## Exercise prompt:
Take the data below and copy exactly the lines starting at the one with "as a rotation" and finishing at the one with "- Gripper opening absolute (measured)", both included.

[Saved data entries]
◆ ◆ ◆ ◆ ◆
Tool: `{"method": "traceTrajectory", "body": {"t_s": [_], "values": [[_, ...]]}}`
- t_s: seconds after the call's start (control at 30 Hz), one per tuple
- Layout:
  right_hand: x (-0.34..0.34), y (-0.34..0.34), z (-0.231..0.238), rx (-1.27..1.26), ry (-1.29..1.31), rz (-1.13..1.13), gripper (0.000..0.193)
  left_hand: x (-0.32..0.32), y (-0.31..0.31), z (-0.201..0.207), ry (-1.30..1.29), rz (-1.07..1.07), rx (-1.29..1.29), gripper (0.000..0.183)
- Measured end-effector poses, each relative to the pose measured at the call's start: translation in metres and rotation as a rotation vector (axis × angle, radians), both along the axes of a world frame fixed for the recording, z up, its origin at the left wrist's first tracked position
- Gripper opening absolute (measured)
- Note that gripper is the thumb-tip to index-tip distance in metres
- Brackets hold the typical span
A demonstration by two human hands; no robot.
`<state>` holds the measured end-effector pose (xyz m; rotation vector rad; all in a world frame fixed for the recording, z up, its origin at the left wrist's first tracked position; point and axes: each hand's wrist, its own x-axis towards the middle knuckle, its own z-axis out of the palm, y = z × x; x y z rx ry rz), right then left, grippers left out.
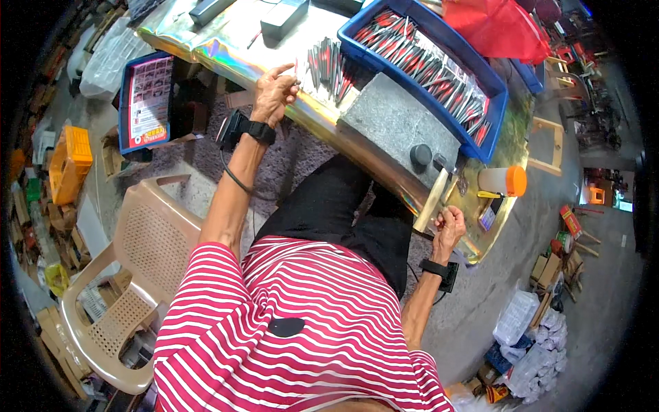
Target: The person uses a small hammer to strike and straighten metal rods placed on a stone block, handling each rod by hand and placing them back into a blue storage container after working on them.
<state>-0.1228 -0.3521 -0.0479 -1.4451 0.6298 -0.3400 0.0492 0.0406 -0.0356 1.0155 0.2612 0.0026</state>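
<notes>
My left hand (276, 95) is over the table's near edge, its fingers curled into a pinch. Whatever they hold, if anything, is too small to name. Just right of it lies a pile of slim black-and-red pieces (328, 69), like small hand tools. My right hand (449, 226) is closed at the table's right end, beside the pale wooden handle of a hammer (432, 199); what lies in its fingers cannot be made out. A grey stone block (398, 113) sits between the hands, with a black round piece (420, 155) on it.
Behind the block a blue crate (500, 103) holds many black-and-red pieces. An orange-lidded jar (495, 180) lies at the table's right end. Black boxes (283, 19) stand at the back left. Another blue crate (123, 110) and a beige plastic chair (154, 226) are on my left.
</notes>
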Motion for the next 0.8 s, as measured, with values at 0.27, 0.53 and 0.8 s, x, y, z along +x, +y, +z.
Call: {"method": "traceTrajectory", "body": {"t_s": [0.27, 0.53, 0.8], "values": [[-0.003, -0.002, 0.018, 0.011, -0.033, -0.036, 0.012, -0.039, -0.038, 0.034, -0.105, -0.197, -0.249, 0.048], [-0.002, 0.034, 0.082, -0.182, -0.183, -0.033, 0.010, -0.065, -0.081, 0.077, -0.163, -0.379, -0.222, 0.041], [-0.004, 0.070, 0.119, -0.169, -0.239, 0.082, 0.012, -0.085, -0.109, 0.099, -0.211, -0.491, -0.064, 0.027]]}}
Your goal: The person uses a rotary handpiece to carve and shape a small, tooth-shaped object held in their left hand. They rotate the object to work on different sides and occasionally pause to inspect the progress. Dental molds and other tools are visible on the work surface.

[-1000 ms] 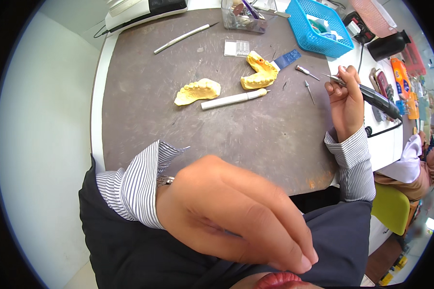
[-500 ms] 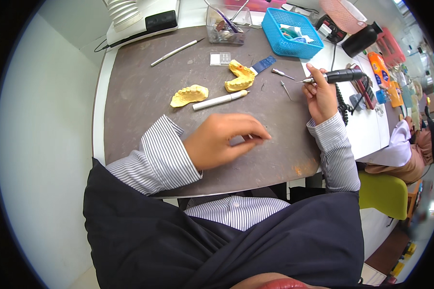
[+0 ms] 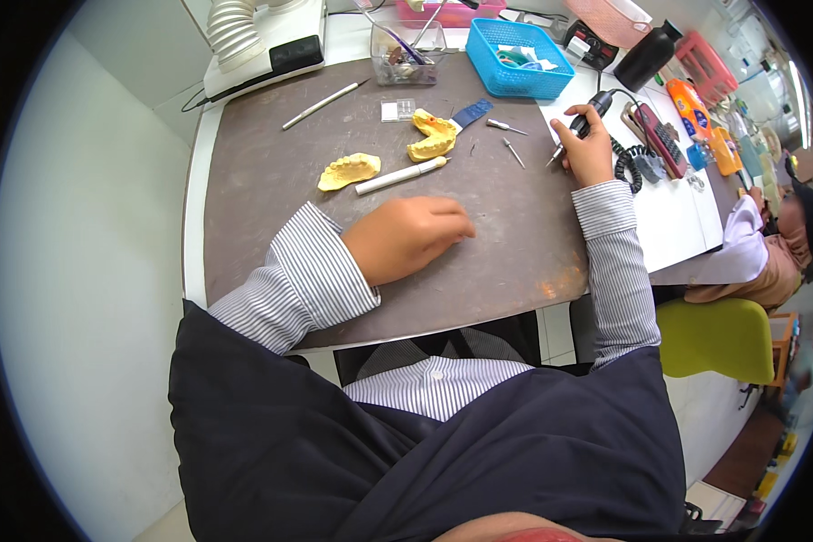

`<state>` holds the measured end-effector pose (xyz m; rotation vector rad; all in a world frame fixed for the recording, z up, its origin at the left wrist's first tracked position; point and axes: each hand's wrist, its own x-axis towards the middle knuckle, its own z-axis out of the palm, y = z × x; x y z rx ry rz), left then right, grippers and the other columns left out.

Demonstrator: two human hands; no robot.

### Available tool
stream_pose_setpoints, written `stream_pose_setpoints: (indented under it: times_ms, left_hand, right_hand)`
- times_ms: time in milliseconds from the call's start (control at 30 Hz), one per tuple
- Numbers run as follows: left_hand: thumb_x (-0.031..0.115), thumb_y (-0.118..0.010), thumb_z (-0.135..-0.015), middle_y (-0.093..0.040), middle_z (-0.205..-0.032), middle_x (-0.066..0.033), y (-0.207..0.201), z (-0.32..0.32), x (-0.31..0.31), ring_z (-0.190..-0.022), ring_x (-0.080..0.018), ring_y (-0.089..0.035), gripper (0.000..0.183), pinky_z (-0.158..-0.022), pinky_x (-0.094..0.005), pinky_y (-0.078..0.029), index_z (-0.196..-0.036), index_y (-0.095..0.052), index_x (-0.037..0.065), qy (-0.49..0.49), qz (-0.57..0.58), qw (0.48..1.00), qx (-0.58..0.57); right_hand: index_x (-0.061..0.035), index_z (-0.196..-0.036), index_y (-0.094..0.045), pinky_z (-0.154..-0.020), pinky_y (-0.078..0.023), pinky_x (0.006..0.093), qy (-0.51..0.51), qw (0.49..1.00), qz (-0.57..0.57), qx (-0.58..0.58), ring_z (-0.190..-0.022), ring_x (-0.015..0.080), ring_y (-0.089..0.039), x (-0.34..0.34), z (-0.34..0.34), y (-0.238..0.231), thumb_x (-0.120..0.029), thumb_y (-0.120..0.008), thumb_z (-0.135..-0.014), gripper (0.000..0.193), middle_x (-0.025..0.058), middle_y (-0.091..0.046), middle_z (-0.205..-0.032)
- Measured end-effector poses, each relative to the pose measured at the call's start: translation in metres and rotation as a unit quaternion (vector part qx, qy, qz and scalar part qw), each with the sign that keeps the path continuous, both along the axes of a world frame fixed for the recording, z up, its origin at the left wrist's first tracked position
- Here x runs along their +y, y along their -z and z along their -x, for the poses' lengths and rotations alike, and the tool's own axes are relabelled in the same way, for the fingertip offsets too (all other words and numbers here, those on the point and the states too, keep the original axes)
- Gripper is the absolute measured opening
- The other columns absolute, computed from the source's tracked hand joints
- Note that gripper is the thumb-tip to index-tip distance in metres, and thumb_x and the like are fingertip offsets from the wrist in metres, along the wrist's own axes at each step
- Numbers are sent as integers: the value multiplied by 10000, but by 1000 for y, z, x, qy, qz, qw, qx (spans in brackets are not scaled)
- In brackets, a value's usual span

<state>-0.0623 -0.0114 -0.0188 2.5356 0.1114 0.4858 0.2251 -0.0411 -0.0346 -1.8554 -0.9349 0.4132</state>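
Note:
My right hand [image 3: 591,155] grips a black and metal rotary handpiece [image 3: 592,111], its thin tip pointing down toward the brown board [image 3: 488,280]. Over the board's middle, my left hand [image 3: 405,238] is closed with its fingers curled; its fingertips are blurred, and anything in them cannot be made out. Beyond the left hand lie a yellow dental cast [image 3: 350,170] and a white pen-like tool [image 3: 401,175]. Farther off is a horseshoe-shaped yellow dental cast [image 3: 433,135], touching a blue strip [image 3: 472,113]. Two small slim tools, one a bur-like pin [image 3: 514,153] and one a short screwdriver-like tool [image 3: 506,126], lie left of the handpiece.
A pencil-like tool [image 3: 323,106] and a small clear case [image 3: 397,110] lie toward the back. Behind stand a clear tool box [image 3: 408,63], a blue basket [image 3: 524,72] and a black bottle [image 3: 646,59]. A coiled black cord [image 3: 625,167] lies at right. Another person [image 3: 754,239] sits beyond.
The handpiece has swung from nearly level to slanting, tip downward, still in my right hand. My left hand's fingers have curled in and drawn left. The whole view has shifted slightly.

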Motion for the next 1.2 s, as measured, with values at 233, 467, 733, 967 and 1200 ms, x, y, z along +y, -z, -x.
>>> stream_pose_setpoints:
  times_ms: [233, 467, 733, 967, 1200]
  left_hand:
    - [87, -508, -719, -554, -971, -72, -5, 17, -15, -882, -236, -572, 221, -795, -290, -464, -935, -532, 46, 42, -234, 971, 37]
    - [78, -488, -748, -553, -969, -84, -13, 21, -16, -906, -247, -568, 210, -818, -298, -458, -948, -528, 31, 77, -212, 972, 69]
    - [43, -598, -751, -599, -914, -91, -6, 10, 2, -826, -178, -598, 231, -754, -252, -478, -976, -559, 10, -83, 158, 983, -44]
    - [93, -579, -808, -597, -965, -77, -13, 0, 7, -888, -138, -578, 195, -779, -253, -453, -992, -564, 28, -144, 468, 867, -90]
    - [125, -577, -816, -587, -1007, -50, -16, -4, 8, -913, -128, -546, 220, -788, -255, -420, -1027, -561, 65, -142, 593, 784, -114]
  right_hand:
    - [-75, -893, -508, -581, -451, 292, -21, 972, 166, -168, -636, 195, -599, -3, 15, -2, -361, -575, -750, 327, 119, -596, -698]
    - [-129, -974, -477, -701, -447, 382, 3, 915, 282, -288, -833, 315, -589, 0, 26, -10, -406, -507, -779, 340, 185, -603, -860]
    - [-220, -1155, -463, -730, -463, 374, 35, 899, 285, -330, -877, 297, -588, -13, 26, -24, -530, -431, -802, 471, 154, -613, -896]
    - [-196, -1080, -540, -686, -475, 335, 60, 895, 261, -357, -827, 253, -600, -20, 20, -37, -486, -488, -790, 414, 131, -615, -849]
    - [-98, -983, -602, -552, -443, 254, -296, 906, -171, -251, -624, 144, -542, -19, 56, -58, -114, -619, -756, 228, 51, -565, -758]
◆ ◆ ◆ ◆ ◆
## Written solution:
- Measured end-effector poses, each relative to the pose measured at the call's start: translation in metres and rotation as a rotation vector (axis × angle, radians), both along the axes of a world frame fixed for the recording, z up, its origin at the left wrist's first tracked position
- Gripper opening absolute (measured)

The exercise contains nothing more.